Edge (novella, unpublished)
by Henry Whittlesey
In an urban context of regular kidnappings and violence (not portrayed), a boy learns that his father has returned and would like to meet him secretly after school. The boy’s teacher discovers the father’s plan, prompting her to hide the boy in her room until his mother comes to her conference that evening. As such, it has the narrative momentum you seek, combined with theory and experimentation, especially in indirect discourse.
This book was written in the late aughts (although that does not matter) and contains the kernels of the ideas that have become central to the work I write and publish in the perypatetik aesthetic, namely, the divergence in values and norms between professionals (roughly equating to pragmatists in perypatetik terminology) and non-professionals (roughly equating to romantics). For example, the principal, teacher and son share values and norms consistent with what my colleagues and I have later called pragmatists: self-determination, success, the achievement of ends, obligations, management, etc.; the boy, his father and the guard hold values and exhibit norms that define romantics: belief in fate, spirituality, embracing the process of life, freedom, work (rather than management), living in harmony with nature, close-knit small circle, and more. The entire theory is described at length in the book Peripatetic Alterity and in abbreviated form (100+ pages) in the foreword to Evanescent: Young Adulthood Transadapted.

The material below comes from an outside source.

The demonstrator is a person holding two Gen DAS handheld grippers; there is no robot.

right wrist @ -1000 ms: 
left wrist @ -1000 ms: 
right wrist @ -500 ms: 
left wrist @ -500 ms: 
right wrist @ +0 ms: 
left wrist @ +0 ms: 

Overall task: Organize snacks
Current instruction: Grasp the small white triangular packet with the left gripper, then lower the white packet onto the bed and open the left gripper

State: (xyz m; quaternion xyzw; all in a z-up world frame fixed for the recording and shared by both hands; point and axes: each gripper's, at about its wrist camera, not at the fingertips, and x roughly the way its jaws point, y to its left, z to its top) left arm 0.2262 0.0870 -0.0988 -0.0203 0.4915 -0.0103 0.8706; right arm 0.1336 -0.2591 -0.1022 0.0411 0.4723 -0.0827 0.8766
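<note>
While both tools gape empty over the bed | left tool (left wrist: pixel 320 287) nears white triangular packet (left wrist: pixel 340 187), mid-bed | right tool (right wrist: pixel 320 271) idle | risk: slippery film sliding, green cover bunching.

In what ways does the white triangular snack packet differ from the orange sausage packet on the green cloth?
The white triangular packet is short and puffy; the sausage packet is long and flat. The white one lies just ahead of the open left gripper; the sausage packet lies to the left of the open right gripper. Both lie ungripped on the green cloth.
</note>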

This novella represents the earliest form of the seminal ideas expanded on in other unpublished novels (Three Question Marks (2016) and the almost finished Shambolic) and in the Peripatetic Alterity. It also complements another unpublished project, called a transadaptation (think adapatation, for our purposes here), which shows an alternative approach to living not “cross-culturally” as here, but by appropriating elements of the past in the present (See From Wahnsinnig to the Looney Bin: German and Russian Stories Transposed to Modern-day America).
This entire project offers an alternative way of perceiving life (primarily non-materialistic) and thus gives the 90+% of Americans a framework for living a fulfilling, productive and satisfying life within the confines of limited resources. As stated above, this is dramatized in the novels by multiple characters, who will motivate people disenfranchised in the current environment.